For the word "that", state how many lines of the listing below contain it. Give the number and nothing more.
[Recorded data]
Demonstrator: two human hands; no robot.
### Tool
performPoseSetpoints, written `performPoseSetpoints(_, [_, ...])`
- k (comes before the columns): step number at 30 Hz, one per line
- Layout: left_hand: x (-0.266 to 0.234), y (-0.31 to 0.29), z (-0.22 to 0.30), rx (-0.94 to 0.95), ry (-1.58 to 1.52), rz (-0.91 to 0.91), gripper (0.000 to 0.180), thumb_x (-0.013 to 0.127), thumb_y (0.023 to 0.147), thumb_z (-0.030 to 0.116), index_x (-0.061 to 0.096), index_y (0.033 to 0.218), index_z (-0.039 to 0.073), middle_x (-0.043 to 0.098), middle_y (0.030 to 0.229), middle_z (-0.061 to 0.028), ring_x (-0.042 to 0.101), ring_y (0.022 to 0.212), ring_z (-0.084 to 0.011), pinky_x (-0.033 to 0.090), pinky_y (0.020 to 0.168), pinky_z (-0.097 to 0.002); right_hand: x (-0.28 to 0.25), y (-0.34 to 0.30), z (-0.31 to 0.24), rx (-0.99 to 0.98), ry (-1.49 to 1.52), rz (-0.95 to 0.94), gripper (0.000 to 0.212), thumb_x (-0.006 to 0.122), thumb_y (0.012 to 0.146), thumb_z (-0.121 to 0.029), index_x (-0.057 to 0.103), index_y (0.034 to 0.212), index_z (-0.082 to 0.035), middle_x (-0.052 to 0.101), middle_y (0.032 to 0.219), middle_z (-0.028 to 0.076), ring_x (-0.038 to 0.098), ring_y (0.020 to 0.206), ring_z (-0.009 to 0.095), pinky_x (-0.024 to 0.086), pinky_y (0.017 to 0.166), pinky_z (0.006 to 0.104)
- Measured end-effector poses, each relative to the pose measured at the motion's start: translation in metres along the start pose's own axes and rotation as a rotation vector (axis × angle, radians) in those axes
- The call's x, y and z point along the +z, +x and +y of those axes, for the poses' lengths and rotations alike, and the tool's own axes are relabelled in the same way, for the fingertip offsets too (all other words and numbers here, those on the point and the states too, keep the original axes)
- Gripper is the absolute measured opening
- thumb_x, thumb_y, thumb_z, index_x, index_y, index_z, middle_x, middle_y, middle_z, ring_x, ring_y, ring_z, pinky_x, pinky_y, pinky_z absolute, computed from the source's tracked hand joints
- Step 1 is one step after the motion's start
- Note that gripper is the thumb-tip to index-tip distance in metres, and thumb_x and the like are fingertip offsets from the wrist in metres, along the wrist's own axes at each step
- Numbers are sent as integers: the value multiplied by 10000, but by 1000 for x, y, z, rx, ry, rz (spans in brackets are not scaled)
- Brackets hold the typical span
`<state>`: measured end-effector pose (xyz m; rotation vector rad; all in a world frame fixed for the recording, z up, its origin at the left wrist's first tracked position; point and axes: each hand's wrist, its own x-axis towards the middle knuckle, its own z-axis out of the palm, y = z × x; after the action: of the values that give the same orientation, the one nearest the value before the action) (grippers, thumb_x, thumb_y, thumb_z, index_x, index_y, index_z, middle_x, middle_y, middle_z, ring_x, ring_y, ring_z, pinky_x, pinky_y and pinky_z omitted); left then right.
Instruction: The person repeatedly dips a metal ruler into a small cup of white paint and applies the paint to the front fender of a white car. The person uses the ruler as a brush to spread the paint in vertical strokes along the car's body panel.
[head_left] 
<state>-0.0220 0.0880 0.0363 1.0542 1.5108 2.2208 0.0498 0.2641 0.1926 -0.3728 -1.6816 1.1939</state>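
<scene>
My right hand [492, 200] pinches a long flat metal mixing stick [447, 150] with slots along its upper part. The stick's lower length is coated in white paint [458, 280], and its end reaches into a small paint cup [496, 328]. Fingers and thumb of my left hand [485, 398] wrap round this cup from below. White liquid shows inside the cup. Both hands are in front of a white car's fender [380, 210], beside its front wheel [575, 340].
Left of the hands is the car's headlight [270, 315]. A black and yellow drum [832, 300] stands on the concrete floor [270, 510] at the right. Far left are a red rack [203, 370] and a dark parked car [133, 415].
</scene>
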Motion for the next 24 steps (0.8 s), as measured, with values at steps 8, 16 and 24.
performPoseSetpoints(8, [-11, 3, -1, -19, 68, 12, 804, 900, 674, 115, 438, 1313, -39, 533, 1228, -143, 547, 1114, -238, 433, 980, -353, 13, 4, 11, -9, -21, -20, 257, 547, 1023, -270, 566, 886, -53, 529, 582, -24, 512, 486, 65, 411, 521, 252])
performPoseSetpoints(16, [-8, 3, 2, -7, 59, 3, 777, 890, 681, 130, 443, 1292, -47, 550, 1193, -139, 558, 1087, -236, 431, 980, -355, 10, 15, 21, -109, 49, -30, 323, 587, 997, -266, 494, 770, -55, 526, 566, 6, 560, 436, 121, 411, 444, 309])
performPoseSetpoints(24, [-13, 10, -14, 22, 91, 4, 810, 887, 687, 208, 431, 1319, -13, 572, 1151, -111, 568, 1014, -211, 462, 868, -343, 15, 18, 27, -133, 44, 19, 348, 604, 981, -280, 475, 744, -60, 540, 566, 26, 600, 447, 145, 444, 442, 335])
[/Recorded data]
## Solution for this exercise
2